What you need to do: Every line from the line containing "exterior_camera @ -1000" through the final line below must be returned exactly, and no other line.

Raw data:
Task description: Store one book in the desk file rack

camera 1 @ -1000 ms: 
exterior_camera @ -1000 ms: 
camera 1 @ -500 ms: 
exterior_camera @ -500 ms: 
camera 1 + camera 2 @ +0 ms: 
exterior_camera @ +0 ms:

Response to the exercise:
exterior_camera @ -1000 ms: 
camera 1 @ -500 ms: 
exterior_camera @ -500 ms: 
camera 1 + camera 2 @ +0 ms: 
exterior_camera @ +0 ms:

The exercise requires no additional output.